Task instructions:
Give the data again exactly as written, without any of its pictures.

Data provided:
__________

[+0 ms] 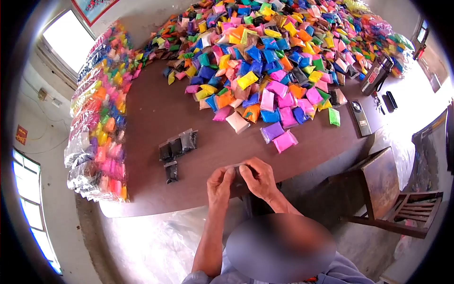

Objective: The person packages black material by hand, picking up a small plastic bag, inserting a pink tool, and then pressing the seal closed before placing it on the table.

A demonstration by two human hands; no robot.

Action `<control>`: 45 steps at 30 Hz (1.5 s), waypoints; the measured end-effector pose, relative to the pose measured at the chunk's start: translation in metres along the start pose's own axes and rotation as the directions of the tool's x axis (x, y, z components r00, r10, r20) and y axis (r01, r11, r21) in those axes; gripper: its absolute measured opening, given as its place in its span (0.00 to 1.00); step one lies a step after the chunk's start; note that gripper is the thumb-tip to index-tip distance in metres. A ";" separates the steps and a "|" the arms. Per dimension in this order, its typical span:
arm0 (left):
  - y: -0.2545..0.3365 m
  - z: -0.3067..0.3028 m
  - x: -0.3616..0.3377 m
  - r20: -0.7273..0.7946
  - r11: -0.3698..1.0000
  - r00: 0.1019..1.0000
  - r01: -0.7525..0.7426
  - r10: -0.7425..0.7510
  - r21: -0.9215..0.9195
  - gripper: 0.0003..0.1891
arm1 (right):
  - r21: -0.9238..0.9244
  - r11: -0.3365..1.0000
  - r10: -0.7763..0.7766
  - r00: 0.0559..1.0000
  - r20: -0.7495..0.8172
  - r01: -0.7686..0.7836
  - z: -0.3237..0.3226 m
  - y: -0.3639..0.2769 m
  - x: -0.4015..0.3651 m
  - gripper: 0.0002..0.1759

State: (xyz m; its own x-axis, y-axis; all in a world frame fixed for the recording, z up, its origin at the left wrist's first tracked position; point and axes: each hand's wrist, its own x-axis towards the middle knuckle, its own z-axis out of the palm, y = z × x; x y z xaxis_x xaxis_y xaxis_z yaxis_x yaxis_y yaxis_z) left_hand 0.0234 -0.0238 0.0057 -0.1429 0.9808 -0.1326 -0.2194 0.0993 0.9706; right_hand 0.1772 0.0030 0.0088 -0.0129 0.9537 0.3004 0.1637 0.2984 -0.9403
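Between my two hands, at the table's front edge, is a small black packet [238,180]. My left hand [219,185] pinches its left side, and my right hand [259,177] pinches its right side, with both thumbs near its top. My fingers cover much of the packet. Left of my hands, a group of clear-wrapped black packets [177,146] lies on the table, with a single black packet [171,172] just in front of it. Beyond my right hand, a pink packet [285,141] and a purple packet [272,132] lie at the near edge of a pile.
A large heap of coloured packets [265,61] covers the back of the brown table [146,109]. Filled clear bags [101,128] line its left edge. A flask [377,75], a phone [360,118] and keys [378,102] are at right, above a wooden chair [378,184].
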 end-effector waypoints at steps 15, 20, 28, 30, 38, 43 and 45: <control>0.032 0.006 -0.020 -0.144 0.983 0.979 -0.125 0.145 0.138 0.10 | -0.021 1.000 0.008 0.988 -0.154 -0.011 -0.006 -0.008 -0.001 0.07; 0.039 -0.049 -0.015 -0.016 0.526 0.832 -0.336 0.555 0.781 0.11 | -0.118 0.991 -0.092 0.957 -0.274 0.061 -0.035 -0.017 0.011 0.05; 0.019 -0.047 -0.015 0.231 0.192 0.839 -0.363 0.492 0.912 0.10 | -0.583 0.768 -0.355 0.934 -0.044 0.264 -0.016 0.000 -0.008 0.13; 0.019 -0.046 -0.013 0.243 0.181 0.850 -0.361 0.468 0.915 0.09 | -0.556 0.778 -0.334 0.942 0.029 0.293 -0.015 0.003 -0.015 0.16; 0.034 -0.046 -0.009 0.363 0.042 0.837 -0.415 0.408 0.909 0.04 | -0.512 0.825 -0.329 0.940 -0.088 0.241 -0.031 0.013 -0.032 0.23; 0.048 -0.048 -0.003 0.442 -0.064 0.852 -0.443 0.279 0.894 0.03 | -0.508 0.817 -0.356 0.932 -0.073 0.273 -0.032 0.013 -0.032 0.23; 0.051 -0.048 0.003 0.480 -0.117 0.838 -0.466 0.259 0.877 0.02 | -0.527 0.808 -0.343 0.937 -0.060 0.262 -0.031 0.016 -0.033 0.19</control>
State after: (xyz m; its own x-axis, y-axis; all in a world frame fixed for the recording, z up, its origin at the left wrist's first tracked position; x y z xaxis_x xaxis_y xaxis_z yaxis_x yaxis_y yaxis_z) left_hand -0.0347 -0.0237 0.0453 0.2865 0.9285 0.2364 0.9387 -0.3213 0.1245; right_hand 0.2110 -0.0249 -0.0107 -0.0088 0.7891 0.6142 0.6488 0.4719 -0.5969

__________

Your solution:
[+0 ms] 

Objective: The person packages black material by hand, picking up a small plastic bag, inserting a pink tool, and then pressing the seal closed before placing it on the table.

A demonstration by two human hands; no robot.

Action `<control>`: 45 steps at 30 Hz (1.5 s), waypoints; the measured end-effector pose, relative to the pose measured at the chunk's start: translation in metres along the start pose's own axes and rotation as the directions of the tool's x axis (x, y, z components r00, r10, r20) and y axis (r01, r11, r21) in those axes; gripper: its absolute measured opening, given as its place in its span (0.00 to 1.00); step one lies a step after the chunk's start; note that gripper is the thumb-tip to index-tip distance in metres. A ";" separates the steps and a "|" the arms. Per dimension in this order, its typical span:
arm0 (left):
  - y: -0.2545..0.3365 m
  - z: -0.3067..0.3028 m
  - x: -0.3616..0.3377 m
  - r20: -0.7273..0.7946
  - r11: -0.3698..1.0000
  - r00: 0.1019..1.0000
  - r01: -0.7525..0.7426
  - r10: -0.7425..0.7510
  - r21: -0.9215..0.9195
  - gripper: 0.0003..0.1891
arm1 (right):
  - r21: -0.9238..0.9244
  - r11: -0.3365..1.0000
  - r10: -0.7763..0.7766
  - r00: 0.0559..1.0000
  - r20: -0.7495..0.8172
  - r01: -0.7686..0.7836
  - z: -0.3237..0.3226 m
  - y: -0.3639..0.2769 m
  - x: -0.4015..0.3651 m
  - gripper: 0.0002..0.1759

State: (xyz m; its own x-axis, y-axis; all in a world frame fixed for the recording, z up, its origin at the left wrist's first tracked position; point and axes: each hand's wrist, its own x-axis towards the middle knuckle, its own z-axis out of the palm, y = z × x; x y z xaxis_x xaxis_y xaxis_z yaxis_x yaxis_y yaxis_z) left_hand 0.0234 -0.0238 0.0057 -0.1429 0.9808 -0.1326 -0.2194 0.0993 0.9706; right_hand 0.1772 0.0030 0.0088 -0.0129 0.9537 0.3004 0.1637 0.2984 -0.9403
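Between my two hands, at the table's front edge, is a small black packet [238,180]. My left hand [219,185] pinches its left side, and my right hand [259,177] pinches its right side, with both thumbs near its top. My fingers cover much of the packet. Left of my hands, a group of clear-wrapped black packets [177,146] lies on the table, with a single black packet [171,172] just in front of it. Beyond my right hand, a pink packet [285,141] and a purple packet [272,132] lie at the near edge of a pile.
A large heap of coloured packets [265,61] covers the back of the brown table [146,109]. Filled clear bags [101,128] line its left edge. A flask [377,75], a phone [360,118] and keys [378,102] are at right, above a wooden chair [378,184].
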 end-effector waypoints at steps 15, 20, 28, 30, 38, 43 and 45: <control>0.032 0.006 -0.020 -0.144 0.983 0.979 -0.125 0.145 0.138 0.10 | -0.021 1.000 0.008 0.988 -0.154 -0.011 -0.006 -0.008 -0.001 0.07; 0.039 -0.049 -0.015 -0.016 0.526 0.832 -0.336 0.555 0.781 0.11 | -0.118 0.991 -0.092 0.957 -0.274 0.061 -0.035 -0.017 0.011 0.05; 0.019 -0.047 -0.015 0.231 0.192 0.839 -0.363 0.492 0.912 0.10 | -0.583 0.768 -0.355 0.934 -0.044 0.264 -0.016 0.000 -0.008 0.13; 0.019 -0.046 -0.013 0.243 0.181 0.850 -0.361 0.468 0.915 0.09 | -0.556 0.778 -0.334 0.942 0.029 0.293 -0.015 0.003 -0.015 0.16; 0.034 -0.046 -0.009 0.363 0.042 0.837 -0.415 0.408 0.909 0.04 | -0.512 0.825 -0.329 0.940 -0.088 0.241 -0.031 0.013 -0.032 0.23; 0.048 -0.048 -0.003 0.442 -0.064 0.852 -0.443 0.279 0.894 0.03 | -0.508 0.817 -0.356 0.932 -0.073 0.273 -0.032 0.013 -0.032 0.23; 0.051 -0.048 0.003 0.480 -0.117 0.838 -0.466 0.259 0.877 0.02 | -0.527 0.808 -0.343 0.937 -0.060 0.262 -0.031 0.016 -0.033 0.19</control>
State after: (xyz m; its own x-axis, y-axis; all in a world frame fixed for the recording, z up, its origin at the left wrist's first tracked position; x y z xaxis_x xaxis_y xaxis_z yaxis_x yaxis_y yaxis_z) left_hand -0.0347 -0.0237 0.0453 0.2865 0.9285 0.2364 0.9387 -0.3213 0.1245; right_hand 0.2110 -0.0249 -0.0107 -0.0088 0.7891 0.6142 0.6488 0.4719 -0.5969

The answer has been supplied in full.